◆ Exercise goal ◆
Search the material for the string "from" and copy each line where it occurs.

◆ Records for the task ◆
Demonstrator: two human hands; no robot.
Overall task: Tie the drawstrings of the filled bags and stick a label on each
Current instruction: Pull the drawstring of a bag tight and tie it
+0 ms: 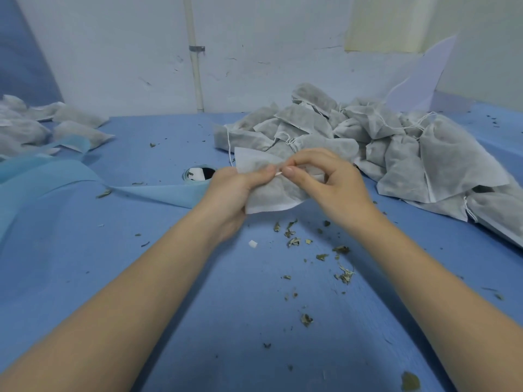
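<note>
2 hands (232, 190) (328, 179) pinch bag (271, 190), long axis left-right, tilted.

Landmark = held bag (271, 190), above tabletop (141, 278) centre, left hand (229, 193) on its left side, right hand (334, 182) on its right. Big bag pile (382, 142) behind and right of it on the tabletop; smaller bag pile (42, 125) far left and behind. Loose leaf scraps (311, 250) just in front; tape roll (198, 174) just left, lying on the tabletop.
</note>
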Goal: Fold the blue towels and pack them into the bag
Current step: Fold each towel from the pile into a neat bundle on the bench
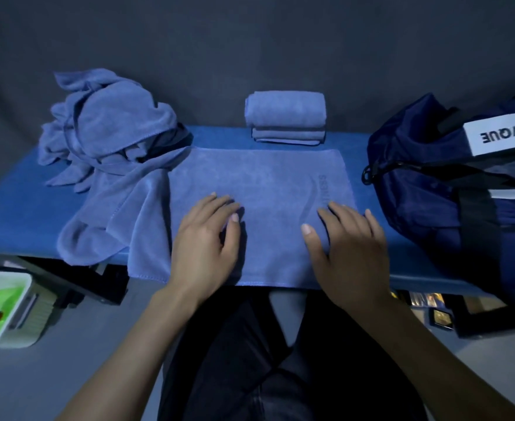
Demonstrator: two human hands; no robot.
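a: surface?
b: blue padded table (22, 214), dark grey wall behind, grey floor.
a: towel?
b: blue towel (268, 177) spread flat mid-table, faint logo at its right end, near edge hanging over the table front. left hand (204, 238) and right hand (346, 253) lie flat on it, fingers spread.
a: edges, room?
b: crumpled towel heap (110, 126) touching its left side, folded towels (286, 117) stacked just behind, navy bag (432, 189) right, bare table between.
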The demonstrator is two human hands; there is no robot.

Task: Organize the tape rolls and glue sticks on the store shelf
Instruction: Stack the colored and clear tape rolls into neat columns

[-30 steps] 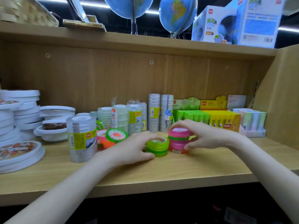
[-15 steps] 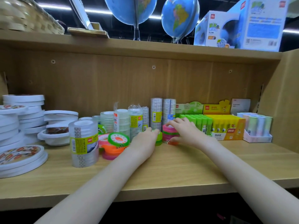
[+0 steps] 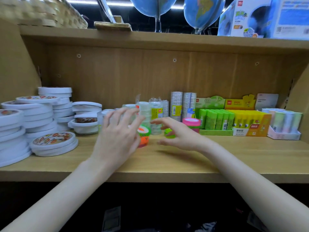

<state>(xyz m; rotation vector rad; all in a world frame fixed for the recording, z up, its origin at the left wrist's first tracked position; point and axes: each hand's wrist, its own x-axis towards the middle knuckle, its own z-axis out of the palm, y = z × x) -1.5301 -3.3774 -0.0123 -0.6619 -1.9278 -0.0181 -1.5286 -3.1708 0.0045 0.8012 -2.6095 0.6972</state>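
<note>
My left hand hovers with spread fingers in front of the clear tape stacks, holding nothing. My right hand is open too, fingers pointing left, just in front of a green tape roll. A pink roll stack stands behind it, against the green glue sticks. A pile of green and orange rolls shows between my hands. Yellow glue sticks fill the box to the right.
White tape rolls are piled at the shelf's left end. Tall clear tape columns stand at the back. A tray of pastel sticks sits far right. The wooden shelf has bare board along its front. Globes stand above.
Both hands have let go of the green and pink rolls, which now stand further back by the glue sticks. The hands pulled back and shifted left, fingers spread.
</note>
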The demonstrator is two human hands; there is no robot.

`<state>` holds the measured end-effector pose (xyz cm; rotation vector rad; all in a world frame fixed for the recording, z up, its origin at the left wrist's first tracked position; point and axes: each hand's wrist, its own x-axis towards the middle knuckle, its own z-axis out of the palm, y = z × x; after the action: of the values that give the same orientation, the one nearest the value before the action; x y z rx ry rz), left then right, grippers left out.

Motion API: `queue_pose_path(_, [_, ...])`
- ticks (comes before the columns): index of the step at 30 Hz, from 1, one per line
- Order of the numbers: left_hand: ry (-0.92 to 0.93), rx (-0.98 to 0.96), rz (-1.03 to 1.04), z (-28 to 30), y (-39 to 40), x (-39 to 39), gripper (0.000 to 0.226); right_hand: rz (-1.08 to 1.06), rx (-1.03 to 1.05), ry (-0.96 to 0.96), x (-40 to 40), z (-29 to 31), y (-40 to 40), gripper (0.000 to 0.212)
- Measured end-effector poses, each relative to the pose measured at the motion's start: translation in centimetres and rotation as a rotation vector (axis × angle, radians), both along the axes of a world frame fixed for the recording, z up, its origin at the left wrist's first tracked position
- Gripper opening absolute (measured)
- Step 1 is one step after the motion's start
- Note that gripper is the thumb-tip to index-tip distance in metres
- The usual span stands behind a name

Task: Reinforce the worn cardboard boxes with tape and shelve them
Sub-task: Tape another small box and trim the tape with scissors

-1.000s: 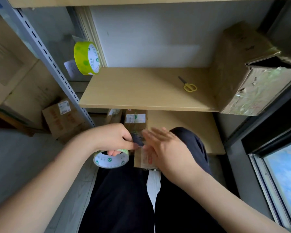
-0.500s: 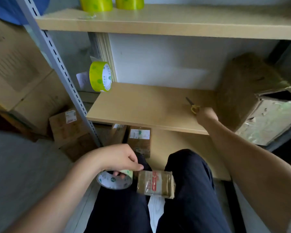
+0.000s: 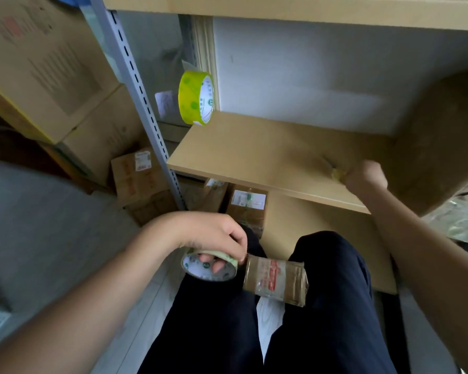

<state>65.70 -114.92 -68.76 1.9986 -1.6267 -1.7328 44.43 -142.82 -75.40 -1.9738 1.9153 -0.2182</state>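
**Both hands gripping: tape roll at the lap, scissors at the shelf**

Gripping with both hands, the person sits facing a wooden shelf unit. The left hand [image 3: 214, 236] holds a roll of clear tape [image 3: 210, 267], fingers hooked through its core and thumb pinched at the rim. The right hand [image 3: 366, 175] is curled into a fist around the yellow scissors [image 3: 335, 172] over the front part of the shelf; the scissors are blurred and mostly hidden by the fist.

Largest in view, a stack of big cardboard cartons [image 3: 52, 71] fills the left side behind a grey slotted metal upright [image 3: 135, 85]. A large brown box [image 3: 443, 136] sits on the right end of the middle shelf [image 3: 254, 152], just beyond the right fist. Its lower face looks shiny and crinkled. A lower shelf board [image 3: 322, 238] shows under the middle one, partly behind the person's dark trousers [image 3: 322, 306].

On the floor beneath the middle shelf stand several labelled parcels [image 3: 139, 179], one with a white label [image 3: 247, 198] facing up.

The small cardboard box [image 3: 276, 280], the one being taped, rests on the lap between the knees. It is wrapped in glossy tape, with red printing showing through. Its left end touches the tape roll in the left hand.

A second tape roll [image 3: 196, 98], yellow-green, stands on edge at the middle shelf's back left corner.
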Motion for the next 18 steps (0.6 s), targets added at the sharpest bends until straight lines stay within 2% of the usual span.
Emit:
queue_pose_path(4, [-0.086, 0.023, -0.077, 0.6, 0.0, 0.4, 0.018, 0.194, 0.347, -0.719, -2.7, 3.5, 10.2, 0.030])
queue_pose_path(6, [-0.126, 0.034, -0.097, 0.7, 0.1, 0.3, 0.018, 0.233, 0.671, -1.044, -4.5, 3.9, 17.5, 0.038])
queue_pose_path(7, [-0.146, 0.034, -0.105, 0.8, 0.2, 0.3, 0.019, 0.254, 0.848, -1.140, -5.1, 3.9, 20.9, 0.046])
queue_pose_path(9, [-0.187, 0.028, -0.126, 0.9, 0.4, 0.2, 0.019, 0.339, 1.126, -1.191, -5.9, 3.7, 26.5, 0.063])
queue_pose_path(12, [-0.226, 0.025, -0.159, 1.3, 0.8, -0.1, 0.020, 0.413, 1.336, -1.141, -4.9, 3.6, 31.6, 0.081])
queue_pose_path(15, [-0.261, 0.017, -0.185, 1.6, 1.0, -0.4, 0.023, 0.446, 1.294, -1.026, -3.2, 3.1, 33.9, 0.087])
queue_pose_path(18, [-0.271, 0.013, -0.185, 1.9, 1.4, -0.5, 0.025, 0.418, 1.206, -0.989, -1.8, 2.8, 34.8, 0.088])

◆ Finished task ◆
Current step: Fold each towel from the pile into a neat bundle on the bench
- ticks (comes before the columns): index of the step at 30 Hz, from 1, one per line

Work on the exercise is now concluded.